Task details
Each line holding the string "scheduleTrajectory" is to be copied from the data.

Supplied data
----------------------------------------

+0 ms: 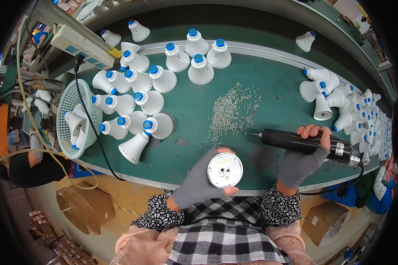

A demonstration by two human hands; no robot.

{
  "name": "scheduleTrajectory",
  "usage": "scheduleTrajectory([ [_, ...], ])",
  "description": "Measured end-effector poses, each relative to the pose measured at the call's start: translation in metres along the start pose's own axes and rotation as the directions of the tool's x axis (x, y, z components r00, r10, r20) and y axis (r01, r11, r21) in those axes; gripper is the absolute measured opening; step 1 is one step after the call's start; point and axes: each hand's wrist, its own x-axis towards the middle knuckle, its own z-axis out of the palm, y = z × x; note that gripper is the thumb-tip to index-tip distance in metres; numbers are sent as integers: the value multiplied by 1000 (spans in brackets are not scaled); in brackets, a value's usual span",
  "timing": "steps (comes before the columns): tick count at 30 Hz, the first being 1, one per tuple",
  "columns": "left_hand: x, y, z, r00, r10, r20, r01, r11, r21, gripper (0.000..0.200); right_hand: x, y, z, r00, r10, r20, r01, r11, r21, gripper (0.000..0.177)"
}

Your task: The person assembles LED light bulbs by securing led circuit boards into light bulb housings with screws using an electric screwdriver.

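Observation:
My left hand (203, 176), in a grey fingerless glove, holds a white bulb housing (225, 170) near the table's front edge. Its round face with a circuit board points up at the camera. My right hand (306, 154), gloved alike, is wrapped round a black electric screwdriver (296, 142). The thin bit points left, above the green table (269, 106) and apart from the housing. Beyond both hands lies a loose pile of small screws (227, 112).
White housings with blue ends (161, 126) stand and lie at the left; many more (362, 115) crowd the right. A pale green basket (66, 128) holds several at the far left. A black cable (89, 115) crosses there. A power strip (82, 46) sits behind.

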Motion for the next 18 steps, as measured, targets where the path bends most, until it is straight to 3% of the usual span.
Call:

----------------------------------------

Result for this task
  "name": "scheduleTrajectory",
  "usage": "scheduleTrajectory([ [_, ...], ])",

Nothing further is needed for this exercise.